[Data entries]
______
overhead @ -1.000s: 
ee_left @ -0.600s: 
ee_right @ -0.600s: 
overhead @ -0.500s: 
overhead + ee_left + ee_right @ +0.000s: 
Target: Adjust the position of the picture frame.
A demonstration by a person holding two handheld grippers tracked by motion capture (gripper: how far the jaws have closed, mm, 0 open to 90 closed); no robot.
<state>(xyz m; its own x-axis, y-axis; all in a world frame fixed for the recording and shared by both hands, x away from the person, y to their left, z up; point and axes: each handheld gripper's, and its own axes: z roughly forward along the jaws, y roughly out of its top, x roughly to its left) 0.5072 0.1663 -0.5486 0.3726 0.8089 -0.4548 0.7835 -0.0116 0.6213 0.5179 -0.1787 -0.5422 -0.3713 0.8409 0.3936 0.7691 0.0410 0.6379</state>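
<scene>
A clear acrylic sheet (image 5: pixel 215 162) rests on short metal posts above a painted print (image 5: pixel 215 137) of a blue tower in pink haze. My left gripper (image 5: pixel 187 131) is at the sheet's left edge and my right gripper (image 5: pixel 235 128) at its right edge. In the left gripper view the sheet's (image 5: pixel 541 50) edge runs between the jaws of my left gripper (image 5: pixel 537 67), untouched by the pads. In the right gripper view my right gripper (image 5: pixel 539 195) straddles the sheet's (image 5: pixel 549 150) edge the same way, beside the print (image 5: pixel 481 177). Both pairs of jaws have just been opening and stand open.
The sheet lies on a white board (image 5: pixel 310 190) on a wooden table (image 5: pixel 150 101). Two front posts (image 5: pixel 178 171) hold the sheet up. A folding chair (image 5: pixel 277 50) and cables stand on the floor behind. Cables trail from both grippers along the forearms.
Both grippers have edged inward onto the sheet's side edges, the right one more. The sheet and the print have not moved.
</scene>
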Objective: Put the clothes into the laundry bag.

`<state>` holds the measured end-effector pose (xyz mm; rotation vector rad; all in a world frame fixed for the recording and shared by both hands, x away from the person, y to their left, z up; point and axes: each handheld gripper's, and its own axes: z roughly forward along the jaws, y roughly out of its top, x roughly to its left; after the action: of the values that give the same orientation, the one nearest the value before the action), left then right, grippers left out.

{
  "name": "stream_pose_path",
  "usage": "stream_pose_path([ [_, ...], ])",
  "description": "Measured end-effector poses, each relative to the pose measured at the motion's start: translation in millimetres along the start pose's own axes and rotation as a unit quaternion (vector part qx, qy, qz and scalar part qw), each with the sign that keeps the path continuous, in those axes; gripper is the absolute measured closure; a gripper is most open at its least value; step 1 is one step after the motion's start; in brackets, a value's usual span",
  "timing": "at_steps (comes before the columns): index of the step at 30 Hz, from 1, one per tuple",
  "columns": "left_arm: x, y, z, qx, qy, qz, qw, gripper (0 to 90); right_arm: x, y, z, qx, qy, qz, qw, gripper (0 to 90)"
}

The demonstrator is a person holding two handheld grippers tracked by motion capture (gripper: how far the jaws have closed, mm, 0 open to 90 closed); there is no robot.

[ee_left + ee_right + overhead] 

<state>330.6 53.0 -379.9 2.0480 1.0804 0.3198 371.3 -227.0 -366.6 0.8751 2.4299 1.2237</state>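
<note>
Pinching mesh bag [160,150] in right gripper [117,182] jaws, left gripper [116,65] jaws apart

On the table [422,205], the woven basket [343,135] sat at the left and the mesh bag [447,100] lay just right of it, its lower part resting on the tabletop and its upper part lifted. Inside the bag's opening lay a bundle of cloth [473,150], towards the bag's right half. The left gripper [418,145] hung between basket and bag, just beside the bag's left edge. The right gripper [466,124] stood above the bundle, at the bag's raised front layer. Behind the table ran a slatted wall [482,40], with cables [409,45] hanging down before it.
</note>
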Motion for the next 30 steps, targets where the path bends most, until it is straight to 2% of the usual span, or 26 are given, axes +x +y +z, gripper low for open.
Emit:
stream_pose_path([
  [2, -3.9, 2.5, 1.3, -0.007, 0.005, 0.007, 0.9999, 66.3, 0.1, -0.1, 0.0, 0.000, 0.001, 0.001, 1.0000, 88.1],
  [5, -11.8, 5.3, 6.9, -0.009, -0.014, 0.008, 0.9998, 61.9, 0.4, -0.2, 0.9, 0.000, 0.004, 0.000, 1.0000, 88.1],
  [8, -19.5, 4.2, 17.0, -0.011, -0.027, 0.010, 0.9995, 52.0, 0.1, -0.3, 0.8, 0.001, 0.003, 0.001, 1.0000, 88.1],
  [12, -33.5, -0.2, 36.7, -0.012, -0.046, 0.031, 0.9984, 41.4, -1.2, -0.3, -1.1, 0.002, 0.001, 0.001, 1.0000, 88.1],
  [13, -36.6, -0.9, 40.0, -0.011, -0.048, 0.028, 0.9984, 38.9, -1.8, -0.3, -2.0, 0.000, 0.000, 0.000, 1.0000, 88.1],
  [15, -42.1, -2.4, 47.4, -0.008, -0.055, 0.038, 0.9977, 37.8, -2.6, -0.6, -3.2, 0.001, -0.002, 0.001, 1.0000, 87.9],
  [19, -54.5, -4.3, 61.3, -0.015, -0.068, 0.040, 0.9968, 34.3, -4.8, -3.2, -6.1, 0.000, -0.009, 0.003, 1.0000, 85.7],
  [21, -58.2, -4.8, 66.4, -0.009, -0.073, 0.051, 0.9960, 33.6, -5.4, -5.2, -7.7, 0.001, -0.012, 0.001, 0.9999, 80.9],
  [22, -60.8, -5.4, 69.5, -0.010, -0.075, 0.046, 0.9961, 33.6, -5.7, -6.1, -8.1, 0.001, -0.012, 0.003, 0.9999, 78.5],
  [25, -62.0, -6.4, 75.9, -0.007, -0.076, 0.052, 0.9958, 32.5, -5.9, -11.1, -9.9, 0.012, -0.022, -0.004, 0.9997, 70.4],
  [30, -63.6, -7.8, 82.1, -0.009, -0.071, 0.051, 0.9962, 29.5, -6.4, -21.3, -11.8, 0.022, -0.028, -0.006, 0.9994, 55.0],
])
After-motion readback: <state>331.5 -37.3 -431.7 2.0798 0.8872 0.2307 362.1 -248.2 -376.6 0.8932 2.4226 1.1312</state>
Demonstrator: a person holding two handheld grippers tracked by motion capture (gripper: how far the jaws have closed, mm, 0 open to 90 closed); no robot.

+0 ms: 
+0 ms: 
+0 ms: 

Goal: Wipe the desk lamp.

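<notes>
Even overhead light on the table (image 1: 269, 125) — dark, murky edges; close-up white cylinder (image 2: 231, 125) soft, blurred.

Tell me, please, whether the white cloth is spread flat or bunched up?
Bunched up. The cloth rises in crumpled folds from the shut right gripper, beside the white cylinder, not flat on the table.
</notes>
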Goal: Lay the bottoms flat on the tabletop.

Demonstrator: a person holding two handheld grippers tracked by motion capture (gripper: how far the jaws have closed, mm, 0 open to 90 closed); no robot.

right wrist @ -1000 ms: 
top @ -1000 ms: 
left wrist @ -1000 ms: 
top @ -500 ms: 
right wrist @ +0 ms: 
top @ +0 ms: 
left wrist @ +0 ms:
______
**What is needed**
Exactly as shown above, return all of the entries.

**Written response**
overhead @ -1.000s: 
ee_left @ -0.600s: 
ee_right @ -0.600s: 
overhead @ -0.500s: 
overhead + ee_left + ee_right @ +0.000s: 
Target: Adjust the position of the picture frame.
A demonstration by a person holding two handheld grippers tracked by motion capture (gripper: how far the jaws have closed, mm, 0 open to 90 closed); no robot.
<state>(xyz m; its own x-axis, y-axis; all in a world frame fixed for the recording and shared by both hands, x away from the person, y to their left, z up; point and axes: each handheld gripper's, and its own axes: z roughly forward along the jaws, y roughly out of its top, x roughly to its left) 0.5072 0.1663 -0.5486 0.3726 0.8089 -0.4548 0.7835 -0.0116 0.6213 0.5179 -0.1787 -0.5422 -0.3713 0.8409 0.3936 0.7691 0.0410 0.6379</state>
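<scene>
A clear acrylic sheet (image 5: pixel 215 162) rests on short metal posts above a painted print (image 5: pixel 215 137) of a blue tower in pink haze. My left gripper (image 5: pixel 187 131) is at the sheet's left edge and my right gripper (image 5: pixel 235 128) at its right edge. In the left gripper view the sheet's (image 5: pixel 541 50) edge runs between the jaws of my left gripper (image 5: pixel 537 67), untouched by the pads. In the right gripper view my right gripper (image 5: pixel 539 195) straddles the sheet's (image 5: pixel 549 150) edge the same way, beside the print (image 5: pixel 481 177). Both pairs of jaws have just been opening and stand open.
The sheet lies on a white board (image 5: pixel 310 190) on a wooden table (image 5: pixel 150 101). Two front posts (image 5: pixel 178 171) hold the sheet up. A folding chair (image 5: pixel 277 50) and cables stand on the floor behind. Cables trail from both grippers along the forearms.
Both grippers have edged inward onto the sheet's side edges, the right one more. The sheet and the print have not moved.
</scene>
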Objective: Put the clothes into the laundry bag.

`<state>` holds the measured end-effector pose (xyz mm; rotation vector rad; all in a world frame fixed for the recording and shared by both hands, x away from the person, y to their left, z up; point and axes: each handheld gripper's, and its own axes: z roughly forward along the jaws, y roughly out of its top, x roughly to its left; after the action: of the values that give the same orientation, the one nearest the value before the action), left then right, grippers left out.

{
  "name": "stream_pose_path",
  "usage": "stream_pose_path([ [_, ...], ])",
  "description": "Measured end-effector poses, each relative to the pose measured at the motion's start: translation in millimetres along the start pose's own axes and rotation as a unit quaternion (vector part qx, qy, qz and scalar part qw), each with the sign that keeps the path continuous, in those axes; gripper is the absolute measured closure; a gripper is most open at its least value; step 1 is one step after the motion's start; in brackets, a value's usual span",
  "timing": "at_steps (comes before the columns): index of the step at 30 Hz, from 1, one per tuple",
  "columns": "left_arm: x, y, z, qx, qy, qz, qw, gripper (0 to 90); right_arm: x, y, z, qx, qy, qz, qw, gripper (0 to 90)"
}

The demonstrator is a person holding two handheld grippers tracked by motion capture (gripper: how far the jaws have closed, mm, 0 open to 90 closed); there is no robot.

[ee_left + ee_right + overhead] 

<state>330.6 53.0 -379.9 2.0480 1.0804 0.3198 371.3 -227.0 -366.6 0.8751 2.4299 1.2237</state>
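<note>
Pinching mesh bag [160,150] in right gripper [117,182] jaws, left gripper [116,65] jaws apart

On the table [422,205], the woven basket [343,135] sat at the left and the mesh bag [447,100] lay just right of it, its lower part resting on the tabletop and its upper part lifted. Inside the bag's opening lay a bundle of cloth [473,150], towards the bag's right half. The left gripper [418,145] hung between basket and bag, just beside the bag's left edge. The right gripper [466,124] stood above the bundle, at the bag's raised front layer. Behind the table ran a slatted wall [482,40], with cables [409,45] hanging down before it.
</note>
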Motion for the next 30 steps, targets where the path bends most, until it is straight to 2% of the usual span, or 26 are given, axes +x +y +z, gripper low for open.
Emit:
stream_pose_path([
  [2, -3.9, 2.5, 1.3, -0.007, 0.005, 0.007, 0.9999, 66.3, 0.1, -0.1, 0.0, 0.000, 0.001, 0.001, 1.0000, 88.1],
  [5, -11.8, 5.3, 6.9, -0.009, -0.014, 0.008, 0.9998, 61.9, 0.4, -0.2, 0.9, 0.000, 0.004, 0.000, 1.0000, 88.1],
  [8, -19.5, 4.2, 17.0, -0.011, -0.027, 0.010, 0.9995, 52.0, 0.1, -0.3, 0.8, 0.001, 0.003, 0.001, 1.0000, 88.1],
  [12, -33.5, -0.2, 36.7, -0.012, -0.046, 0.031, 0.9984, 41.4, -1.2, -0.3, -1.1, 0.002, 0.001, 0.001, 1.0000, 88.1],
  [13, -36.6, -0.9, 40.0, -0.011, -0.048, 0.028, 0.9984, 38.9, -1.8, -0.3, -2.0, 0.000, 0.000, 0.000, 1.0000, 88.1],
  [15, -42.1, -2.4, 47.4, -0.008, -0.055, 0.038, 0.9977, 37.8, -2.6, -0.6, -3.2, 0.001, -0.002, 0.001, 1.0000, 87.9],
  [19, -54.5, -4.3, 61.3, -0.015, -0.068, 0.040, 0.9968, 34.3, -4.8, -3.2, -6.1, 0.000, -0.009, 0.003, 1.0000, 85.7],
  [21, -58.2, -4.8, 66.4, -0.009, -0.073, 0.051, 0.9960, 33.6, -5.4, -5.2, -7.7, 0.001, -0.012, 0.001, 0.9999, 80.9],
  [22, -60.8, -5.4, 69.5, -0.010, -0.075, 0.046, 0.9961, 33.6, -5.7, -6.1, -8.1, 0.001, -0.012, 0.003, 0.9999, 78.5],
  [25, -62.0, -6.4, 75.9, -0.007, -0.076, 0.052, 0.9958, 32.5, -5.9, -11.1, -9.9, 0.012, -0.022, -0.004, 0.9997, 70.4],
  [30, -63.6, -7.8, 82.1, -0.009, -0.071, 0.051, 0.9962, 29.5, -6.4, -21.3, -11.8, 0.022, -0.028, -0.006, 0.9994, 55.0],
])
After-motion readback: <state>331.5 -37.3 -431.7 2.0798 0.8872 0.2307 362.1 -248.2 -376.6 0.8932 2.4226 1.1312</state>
Demonstrator: a person holding two handheld grippers tracked by motion capture (gripper: how far the jaws have closed, mm, 0 open to 90 closed); no robot.

+0 ms: 
+0 ms: 
+0 ms: 

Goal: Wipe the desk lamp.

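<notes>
Even overhead light on the table (image 1: 269, 125) — dark, murky edges; close-up white cylinder (image 2: 231, 125) soft, blurred.

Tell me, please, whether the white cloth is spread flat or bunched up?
Bunched up. The cloth rises in crumpled folds from the shut right gripper, beside the white cylinder, not flat on the table.
</notes>
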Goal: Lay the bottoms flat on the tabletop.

Demonstrator: a person holding two handheld grippers tracked by motion capture (gripper: how far the jaws have closed, mm, 0 open to 90 closed); no robot.

right wrist @ -1000 ms: 
top @ -1000 ms: 
left wrist @ -1000 ms: 
top @ -500 ms: 
right wrist @ +0 ms: 
top @ +0 ms: 
left wrist @ +0 ms:

This finishes the output for the exercise.